▶ Material provided
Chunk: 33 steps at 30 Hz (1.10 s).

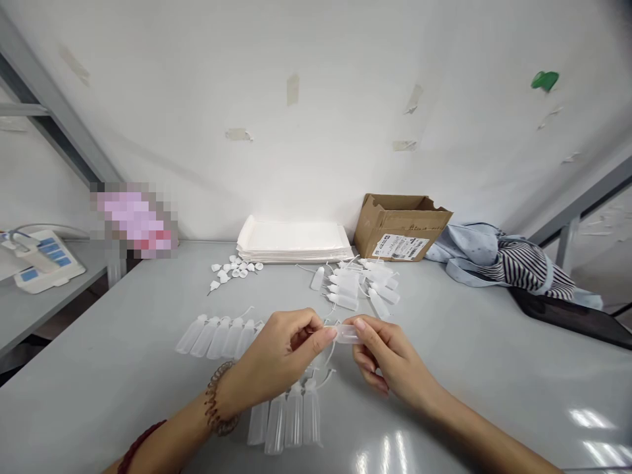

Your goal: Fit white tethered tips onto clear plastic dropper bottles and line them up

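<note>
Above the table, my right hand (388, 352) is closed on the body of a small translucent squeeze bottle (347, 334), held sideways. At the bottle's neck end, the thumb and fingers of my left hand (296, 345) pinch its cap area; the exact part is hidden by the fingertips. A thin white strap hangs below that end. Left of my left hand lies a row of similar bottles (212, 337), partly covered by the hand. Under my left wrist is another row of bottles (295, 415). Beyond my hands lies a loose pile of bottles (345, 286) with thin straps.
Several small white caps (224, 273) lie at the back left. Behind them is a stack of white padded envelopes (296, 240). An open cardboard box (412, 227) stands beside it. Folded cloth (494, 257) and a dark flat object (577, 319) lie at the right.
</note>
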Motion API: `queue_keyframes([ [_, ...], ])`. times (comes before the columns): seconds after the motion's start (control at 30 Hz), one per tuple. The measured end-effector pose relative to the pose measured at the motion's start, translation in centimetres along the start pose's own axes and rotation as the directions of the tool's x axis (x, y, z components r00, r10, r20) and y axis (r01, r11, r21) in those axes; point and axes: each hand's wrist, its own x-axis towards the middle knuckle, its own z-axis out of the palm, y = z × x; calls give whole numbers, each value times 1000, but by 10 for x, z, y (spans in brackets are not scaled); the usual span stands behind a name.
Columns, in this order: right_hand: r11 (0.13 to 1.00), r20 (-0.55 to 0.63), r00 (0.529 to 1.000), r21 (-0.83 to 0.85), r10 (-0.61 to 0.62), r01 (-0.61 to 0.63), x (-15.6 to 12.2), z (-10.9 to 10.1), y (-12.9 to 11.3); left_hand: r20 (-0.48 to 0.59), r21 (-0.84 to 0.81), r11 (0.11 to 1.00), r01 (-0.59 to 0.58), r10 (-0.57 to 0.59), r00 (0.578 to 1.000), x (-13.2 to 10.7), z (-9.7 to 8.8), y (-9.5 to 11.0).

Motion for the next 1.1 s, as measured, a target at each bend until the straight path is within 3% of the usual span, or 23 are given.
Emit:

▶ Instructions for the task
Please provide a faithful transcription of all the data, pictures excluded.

▶ Your response
Chunk: 33 steps at 30 Hz (1.10 s).


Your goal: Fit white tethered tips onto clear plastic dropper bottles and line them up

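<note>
Above the table, my right hand (388, 352) is closed on the body of a small translucent squeeze bottle (347, 334), held sideways. At the bottle's neck end, the thumb and fingers of my left hand (296, 345) pinch its cap area; the exact part is hidden by the fingertips. A thin white strap hangs below that end. Left of my left hand lies a row of similar bottles (212, 337), partly covered by the hand. Under my left wrist is another row of bottles (295, 415). Beyond my hands lies a loose pile of bottles (345, 286) with thin straps.
Several small white caps (224, 273) lie at the back left. Behind them is a stack of white padded envelopes (296, 240). An open cardboard box (412, 227) stands beside it. Folded cloth (494, 257) and a dark flat object (577, 319) lie at the right.
</note>
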Motion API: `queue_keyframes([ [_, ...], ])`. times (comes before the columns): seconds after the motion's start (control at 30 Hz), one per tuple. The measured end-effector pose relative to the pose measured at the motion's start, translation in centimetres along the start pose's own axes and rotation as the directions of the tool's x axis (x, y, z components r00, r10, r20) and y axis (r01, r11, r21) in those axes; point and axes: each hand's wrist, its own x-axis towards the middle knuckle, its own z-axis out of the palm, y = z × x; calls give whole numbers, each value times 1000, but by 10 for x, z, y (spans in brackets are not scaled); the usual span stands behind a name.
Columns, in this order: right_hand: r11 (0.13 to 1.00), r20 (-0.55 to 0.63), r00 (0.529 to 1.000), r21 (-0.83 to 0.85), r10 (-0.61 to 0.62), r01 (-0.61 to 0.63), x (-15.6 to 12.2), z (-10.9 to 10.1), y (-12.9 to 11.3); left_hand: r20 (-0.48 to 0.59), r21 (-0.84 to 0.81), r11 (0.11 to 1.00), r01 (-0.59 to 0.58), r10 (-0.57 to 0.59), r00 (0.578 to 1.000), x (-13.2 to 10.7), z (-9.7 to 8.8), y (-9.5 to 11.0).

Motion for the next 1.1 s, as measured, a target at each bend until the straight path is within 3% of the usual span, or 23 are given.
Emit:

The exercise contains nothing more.